On the drive back from NC today, I got a call to attend a hearing tomorrow morning to save this structure from the wrecking ball. Again. There is a spiritual sense regarding my return and fragile properties. I was not surprised.
The last time I left town and came back, the Apricot St. House in NW Carrollton was mistakenly demolished. On the drive home I had this sense to call Karen, “check on Apricot”. Sure ‘nuf, it was gone. It was lost due to an error on the part of Tony Faciane, which I later learned through documents we obtained from an RFPI. Apricot St. was our sacrificial lamb and the lessons we learned in that case gave us the confidence to work harder to avoid marginal mistakes.
This little house on N. Robertson had been on the imminent danger list last year because it’s in a bad way. However, Miss N. and her husband bought it after the storm along with some other properties in the immediate area of N. Robertson and Ursulines. They have already stabilized and redone most of the properties they assumed in this very high risk block and have made an enormous impact with other investors, including Gladys Marigny and Scott Veazey, two well known historic renovators in Treme. The first thing they did was remove the damaged roof from 1114 N. Robertson in order to stop further deterioration. It has become a race against time.
I jumped through all kinds of hoops to get this off the Army Corps’ Red Sticker list last year, getting an engineer’s report and submitting all the necessary insurance paperwork to City Hall to help save it from demolition. That effort was a success.
Before Katrina it was on the market for a mere 30K and I even gave serious thought to buying it myself but I went ahead with the very large Gothic Eastlake on Gov. Nicholls instead. So this house speaks to me.
Miss N. and her husband are going to rebuild it, it’s in the queue of their projects in this area of critical mass in Historic Treme. As many people know, N. Robertson has been the core problem crime street for Treme. Before the storm, some of the properties here were simply not for sale. After the storm, the Bynums took advantage of their respected position in Treme to acquire some essential properties with the collective goal of bringing the area up out of its slum state. Charbonnet funeral home is one property that backs up on this block and has been completely and beautifully renovated. It’s an historically important anchor in Historic Treme, home to many landmark Jazz funerals and is now fueling this larger effort toward an architectural rennaissance on N. Robertson and Ursulines St.

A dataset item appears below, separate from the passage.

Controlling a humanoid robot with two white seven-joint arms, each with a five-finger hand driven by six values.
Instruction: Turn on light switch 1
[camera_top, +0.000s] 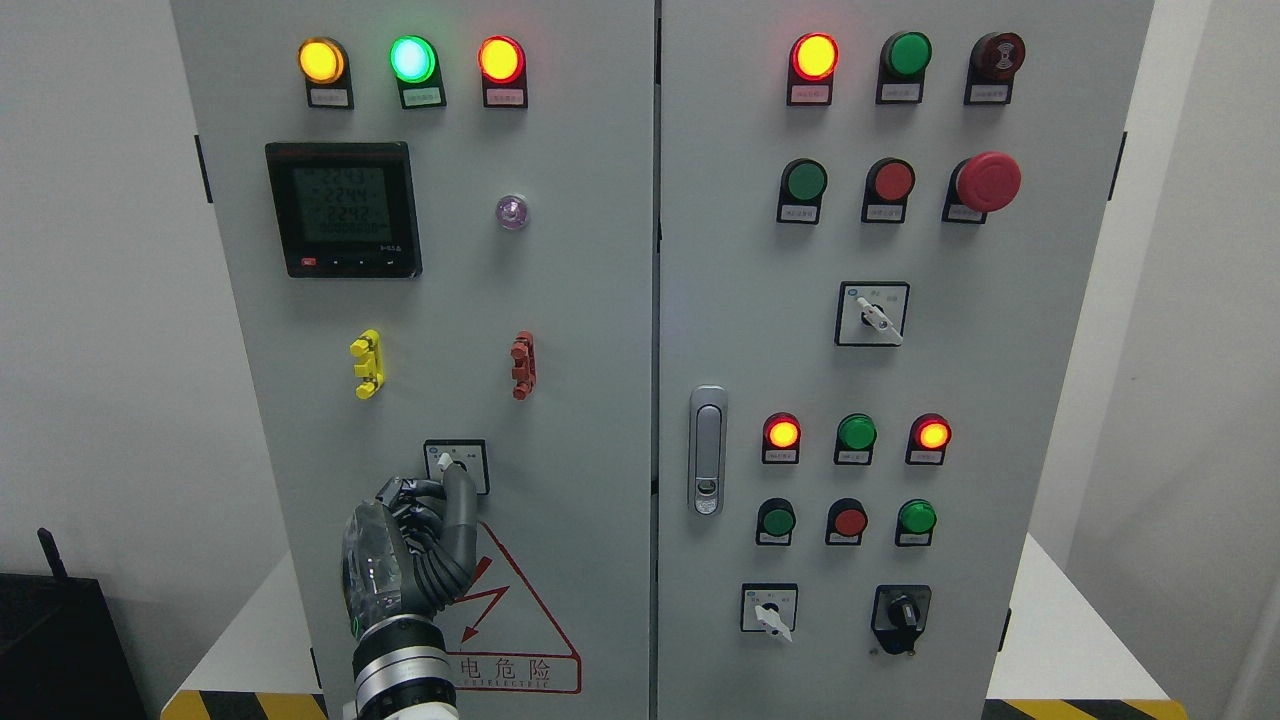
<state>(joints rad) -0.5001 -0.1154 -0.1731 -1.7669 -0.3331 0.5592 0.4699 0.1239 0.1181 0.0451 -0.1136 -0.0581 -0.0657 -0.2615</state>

I got a call on the way home today that it’s on the docket for the Good Neighbor adjudication process for 9 am tomorrow, and N. has to attend a meeting for Women of the Storm so I am going to the hearing, to, yet again, rally hard for giving them every opportunity to get this property back into commerce.
Its brick between post construction is what makes it unique, because even though it looks bad, the walls are only supporting themselves and can be saved. It has the original screen structures on the windows as well. It probably dates to the mid-1800’s and brick between post construction is unique to the quarter and Treme, so it’s worth the all-out effort to save whatever we can. Furthermore, it doesn’t post imminent danger to any structure in the immediate vicinity, making triage completely worth the effort.
This special duty is my welcome home after two weeks of respite . . . I will attend the hearing on the owner’s behalf. They have a construction crew working their way to this architecturally valuable but fragile structure. Having been through this process, I am confident I can buy them some time. We know, with storm season upon us, time is now of the utmost.